You prepare a sodium alginate bath. This is a bit of a process as to get it to dissolve without lumps you need to use a blender which puts air into the solution, which is slightly gloopy, so you need to then let it rest in the fridge so the air bubbles rise and the solution clears. Ok, so now we drop the calcium tomato ice cubes in a few at a time. They must not touch or they will stick. You then need to stir them gently for three minutes while the outer surface of the cube melts and the calcium alginate gel forms on the outer surface. You need to make sure they turn and not float so an even layer forms all over.




After the three minutes they are lifted one by one into a water bath to wash them and stop the process.




After this rinse each tomato bubble is placed into some of the clear tomato liquid (this was left from before the measure amount had the calcium added), this is to hold the bubble until you are ready to serve them. It stops the surface drying out and breaking, and unlike holding in water as the outside and the inside taste the same there is no flavour dilution.




Making the spaghetti, it was not hard but producing enough for the 6 dishes did take about 90 minutes. More plastic tubing would speed up the process. The technique I used was this one:
https://www.youtube.com/watch?v=248BHFcLgsE

The other part of the dish was the basil foam. This is created at the last minute so there are no pictures of the process, I had other things on my mind, you use a hand blender to blend a couple of cups of basil leaves with some milk and the soya lecithin. This results in a green tinted foam being formed. It did lose its colour very very fast, so even by the time I had scooped a mound of the foam onto each plate it had started to lose the bright green for a dull green.

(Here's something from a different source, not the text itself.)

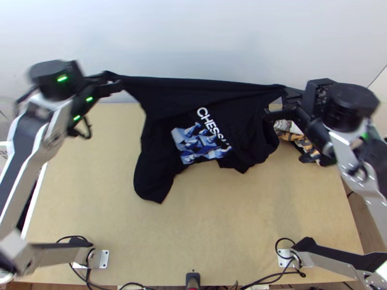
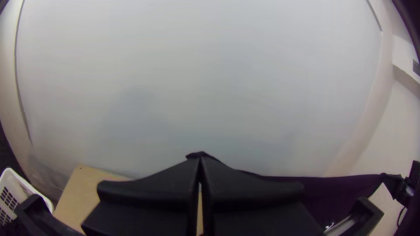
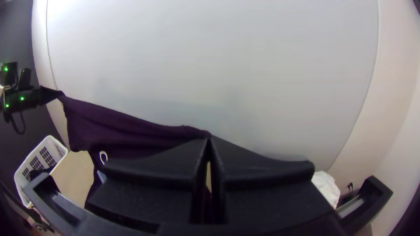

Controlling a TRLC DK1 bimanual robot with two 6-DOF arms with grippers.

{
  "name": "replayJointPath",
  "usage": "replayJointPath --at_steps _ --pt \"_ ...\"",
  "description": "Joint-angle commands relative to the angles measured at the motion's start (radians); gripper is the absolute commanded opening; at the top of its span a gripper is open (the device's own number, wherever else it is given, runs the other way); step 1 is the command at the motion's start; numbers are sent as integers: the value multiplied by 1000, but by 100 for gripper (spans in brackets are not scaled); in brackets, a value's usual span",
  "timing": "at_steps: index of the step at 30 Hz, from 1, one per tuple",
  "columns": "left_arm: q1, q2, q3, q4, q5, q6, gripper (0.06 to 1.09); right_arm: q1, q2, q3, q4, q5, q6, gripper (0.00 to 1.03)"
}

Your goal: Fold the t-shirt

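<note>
Spreading step, I'd say — left claw [image 2: 200,161] and right claw [image 3: 209,139] look pinched tight on the t-shirt [image 1: 164,101] between them — lay it flat next.

The black t-shirt [image 1: 162,111], printed in white and blue, is held up by two corners, its far edge stretched nearly straight between them and its near part left loose and uneven over the table's [image 1: 203,227] far half.
</note>
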State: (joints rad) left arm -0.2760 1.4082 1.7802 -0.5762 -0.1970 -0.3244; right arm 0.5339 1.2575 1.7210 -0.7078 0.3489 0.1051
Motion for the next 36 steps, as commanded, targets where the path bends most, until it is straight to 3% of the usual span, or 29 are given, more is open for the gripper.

I bought eight value teaspoons from Morrisons for 59p and attacked them with a vice to bend the handle. I plated the dish as follows. Two dots of the remaining tomato pulp to act as glue, one with the cheese spaghetti on it, the other with a tomato bubble. The tomato bubble was dressed with some wine vinegar pearls. The spoon was balanced on the spaghetti and held another tomato bubble, some shallot vinegar pearls and some basil foam. More basil foam was placed on the plate.




As part of the desert I made vanilla yoghurt spheres (yoghurt + calcium, dropped using a spoon into alginate bath), served on spoons with a rose syrup. These were harder to make than the frozen method and I burst some in the bath. You let the mess set then strain the bath to remove the gel bits and begin again.

The port caviar and honey caviar were hard to do. They had the alginate mixed with the port/honey and were dropped into a calcium bath. This is suppose to produce balls with a better mouth feel, as the gel layer is much thinner, but this also make them much harder to handle and I ruptured some of them getting the out of the rinse bath so they all clumped back together. Also the alginate really seamed to dull the taste of the port, it was better to just drink it!

I still have some of the chemicals left so I will play again sometime.